▶ [What you should do]
For the records below, please print exactly and only the lines from the one with "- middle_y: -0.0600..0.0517" down to the one with "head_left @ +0", both ends included, omitting the pictures.
*** Data excerpts Section Begins ***
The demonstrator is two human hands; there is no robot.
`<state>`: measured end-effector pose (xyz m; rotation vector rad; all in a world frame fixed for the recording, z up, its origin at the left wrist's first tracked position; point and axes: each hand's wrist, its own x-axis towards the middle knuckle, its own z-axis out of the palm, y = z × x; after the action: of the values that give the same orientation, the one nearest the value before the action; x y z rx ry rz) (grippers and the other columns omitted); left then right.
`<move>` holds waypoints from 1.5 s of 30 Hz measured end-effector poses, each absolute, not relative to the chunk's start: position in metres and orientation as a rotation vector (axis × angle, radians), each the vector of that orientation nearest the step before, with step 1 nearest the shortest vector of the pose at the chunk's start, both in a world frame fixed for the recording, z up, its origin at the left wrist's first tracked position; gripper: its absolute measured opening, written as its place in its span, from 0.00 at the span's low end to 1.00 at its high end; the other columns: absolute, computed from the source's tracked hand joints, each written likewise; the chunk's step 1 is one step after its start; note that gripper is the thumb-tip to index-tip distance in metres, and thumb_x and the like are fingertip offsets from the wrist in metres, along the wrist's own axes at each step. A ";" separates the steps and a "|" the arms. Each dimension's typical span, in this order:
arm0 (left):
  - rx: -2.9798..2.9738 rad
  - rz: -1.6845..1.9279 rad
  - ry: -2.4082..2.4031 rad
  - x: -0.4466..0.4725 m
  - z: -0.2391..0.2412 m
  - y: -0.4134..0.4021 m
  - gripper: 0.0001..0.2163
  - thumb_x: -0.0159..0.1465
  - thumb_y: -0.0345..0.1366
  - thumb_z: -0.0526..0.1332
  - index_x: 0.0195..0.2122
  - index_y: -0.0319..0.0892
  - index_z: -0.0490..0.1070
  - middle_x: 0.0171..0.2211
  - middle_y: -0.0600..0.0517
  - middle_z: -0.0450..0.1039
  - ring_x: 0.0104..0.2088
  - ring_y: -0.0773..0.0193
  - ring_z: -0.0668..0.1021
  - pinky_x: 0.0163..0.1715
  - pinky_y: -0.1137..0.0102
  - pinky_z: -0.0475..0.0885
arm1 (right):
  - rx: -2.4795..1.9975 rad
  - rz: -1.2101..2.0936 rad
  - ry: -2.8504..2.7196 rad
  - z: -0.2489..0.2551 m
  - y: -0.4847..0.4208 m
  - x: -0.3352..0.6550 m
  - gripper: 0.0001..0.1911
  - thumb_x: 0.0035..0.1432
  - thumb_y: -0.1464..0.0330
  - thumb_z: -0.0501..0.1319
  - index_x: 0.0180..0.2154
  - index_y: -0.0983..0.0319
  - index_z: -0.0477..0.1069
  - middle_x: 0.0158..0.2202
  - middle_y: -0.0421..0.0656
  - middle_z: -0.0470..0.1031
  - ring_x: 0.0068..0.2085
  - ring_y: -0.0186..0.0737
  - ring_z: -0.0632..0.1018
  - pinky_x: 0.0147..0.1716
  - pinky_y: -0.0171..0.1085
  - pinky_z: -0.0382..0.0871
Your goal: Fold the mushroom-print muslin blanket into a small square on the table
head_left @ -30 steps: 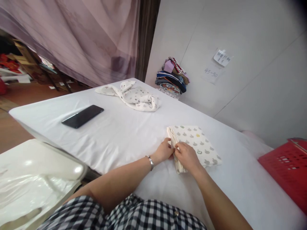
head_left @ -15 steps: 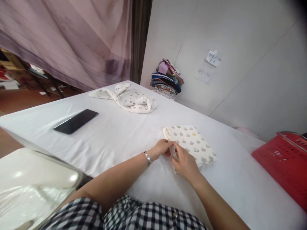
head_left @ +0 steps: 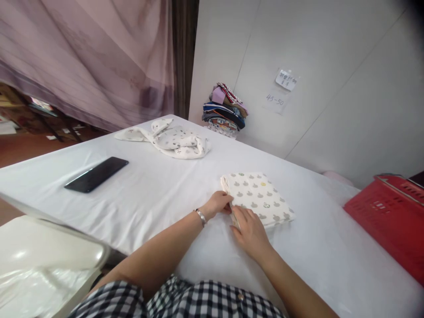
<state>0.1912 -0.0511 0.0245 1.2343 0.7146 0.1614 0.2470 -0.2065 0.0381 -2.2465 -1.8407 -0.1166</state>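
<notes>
A white cloth [head_left: 265, 192] printed with grey apple-like shapes and one yellow one lies folded into a flat, layered rectangle on the table. At its left, layered edge, my left hand [head_left: 218, 202] is closed on the cloth between thumb and fingers; the fingertips are partly hidden. My right hand [head_left: 251, 232] holds the near end of that same edge, its fingers on top of the layers and its thumb at the side, close to my left fingertips. Farther back lies a crumpled white cloth [head_left: 185, 141] with small dark prints, untouched.
A white-covered table [head_left: 159, 190] fills the middle. A black phone [head_left: 96, 174] lies on its left part. Folded fabrics [head_left: 225, 110] are stacked by the wall behind. A red plastic basket [head_left: 387, 216] stands at the right, and a glossy cream-coloured surface [head_left: 49, 247] lies at lower left.
My right fingers have spread from a pinch to lie flatter over the cloth's edge. My left hand still grips that edge. The view has shifted slightly.
</notes>
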 end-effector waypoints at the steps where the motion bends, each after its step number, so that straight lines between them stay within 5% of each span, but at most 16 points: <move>1: 1.234 0.166 0.718 0.192 0.024 -0.050 0.03 0.55 0.32 0.59 0.27 0.38 0.66 0.20 0.51 0.71 0.24 0.62 0.76 0.27 0.69 0.74 | -2.244 -0.145 -1.851 0.035 -0.207 0.247 0.26 0.55 0.72 0.55 0.57 0.62 0.57 0.54 0.49 0.65 0.51 0.48 0.65 0.48 0.44 0.61; 10: 1.304 0.395 0.842 0.225 0.028 -0.019 0.21 0.49 0.36 0.68 0.42 0.38 0.64 0.35 0.45 0.73 0.34 0.60 0.76 0.29 0.71 0.71 | -2.125 -0.425 -1.893 0.006 -0.209 0.254 0.26 0.55 0.78 0.48 0.56 0.65 0.61 0.55 0.51 0.65 0.50 0.48 0.66 0.46 0.46 0.62; 19: 1.300 0.497 0.748 0.233 0.008 0.008 0.09 0.51 0.35 0.64 0.32 0.38 0.68 0.31 0.48 0.73 0.36 0.60 0.76 0.32 0.69 0.71 | -2.087 -0.549 -1.912 0.000 -0.216 0.249 0.24 0.56 0.78 0.48 0.54 0.65 0.64 0.56 0.51 0.64 0.50 0.49 0.66 0.46 0.46 0.62; 28: 1.432 0.596 0.608 0.230 0.001 0.012 0.15 0.55 0.36 0.62 0.43 0.39 0.68 0.35 0.48 0.75 0.36 0.62 0.77 0.37 0.68 0.72 | -1.934 -0.484 -1.897 0.010 -0.223 0.262 0.26 0.57 0.79 0.47 0.57 0.66 0.60 0.52 0.52 0.68 0.50 0.46 0.68 0.46 0.45 0.64; 32: 1.642 0.702 0.723 0.232 0.000 0.007 0.16 0.54 0.33 0.61 0.45 0.43 0.69 0.37 0.51 0.74 0.39 0.61 0.75 0.44 0.66 0.69 | -2.013 -0.462 -1.941 0.009 -0.228 0.259 0.20 0.60 0.74 0.50 0.53 0.65 0.65 0.55 0.50 0.67 0.52 0.47 0.67 0.45 0.44 0.62; 37: 1.852 0.782 0.765 0.229 -0.002 0.004 0.21 0.55 0.31 0.60 0.51 0.43 0.66 0.48 0.49 0.70 0.47 0.59 0.72 0.52 0.65 0.64 | -2.062 -0.466 -1.907 0.004 -0.230 0.249 0.19 0.60 0.72 0.51 0.52 0.64 0.66 0.57 0.50 0.65 0.53 0.47 0.65 0.47 0.44 0.59; 45: 2.391 0.908 0.612 0.224 0.005 0.000 0.16 0.62 0.31 0.53 0.51 0.43 0.66 0.53 0.49 0.66 0.55 0.60 0.65 0.56 0.61 0.60 | -2.079 -0.486 -1.916 0.002 -0.231 0.248 0.20 0.60 0.72 0.50 0.53 0.63 0.66 0.58 0.49 0.63 0.55 0.47 0.65 0.47 0.44 0.59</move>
<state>0.2242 0.0002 0.0051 2.3909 0.6118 0.9085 0.2482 -0.2311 0.0023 -2.0789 -1.9160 -0.4860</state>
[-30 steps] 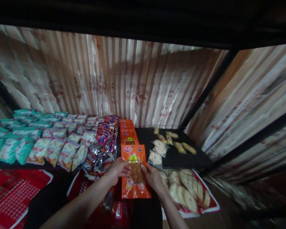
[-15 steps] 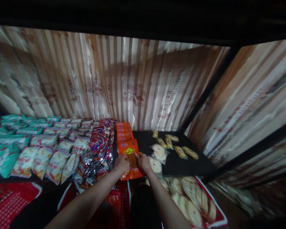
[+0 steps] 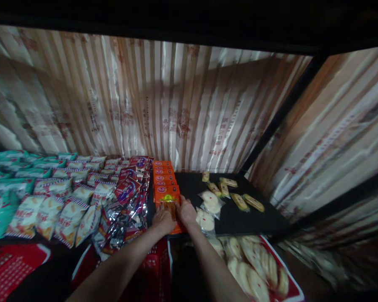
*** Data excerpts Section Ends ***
▶ [Solution for this task]
  - middle_y: -0.0600..0.0517
  - middle_z: -0.0450..0.1039
  - ring_x: 0.0104..0.2088
  - ring_y: -0.0773..0.0193
  - ring_z: -0.0668..0.1021
  - pinky_x: 0.0163..0.1715
  - pinky_y: -0.1137..0.0102
  - pinky_z: -0.0475..0.0885
arm1 (right):
  - rx: -2.4795..1.9975 rad
  - rz: -1.2101..2.0936 rad
  - ry: -2.8504..2.7196 rad
  - z: -0.2489..0.2551 m
  - y: -0.4847..0.4208 m
  - x: -0.3352..0.6550 m
  - gripper: 0.0001..0.1911
  - thumb_x: 0.0035..0.1432
  - thumb_y: -0.1464..0.0330
  - thumb_z: -0.0501..0.1319
  - index_x: 0.0180..0.2154
  - index_y: -0.0983..0.0319
  - index_z: -0.0477..0.1069
  - middle_x: 0.0158..0.2202
  - middle_y: -0.0421..0.0656
  - middle_z: -0.0470..0.1031
  - ring_x: 0.0068..0.2085
  - ring_y: -0.0186..0.0737
  - ring_z: -0.0632..0.1018
  - pinky_x: 0.0147..0.1716
  - pinky_y: -0.0171..0.1085
  - pinky_z: -0.0382..0.0871
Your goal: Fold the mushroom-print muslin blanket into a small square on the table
head_left @ -30 steps: 
head_left @ -15 steps: 
head_left @ +0 steps: 

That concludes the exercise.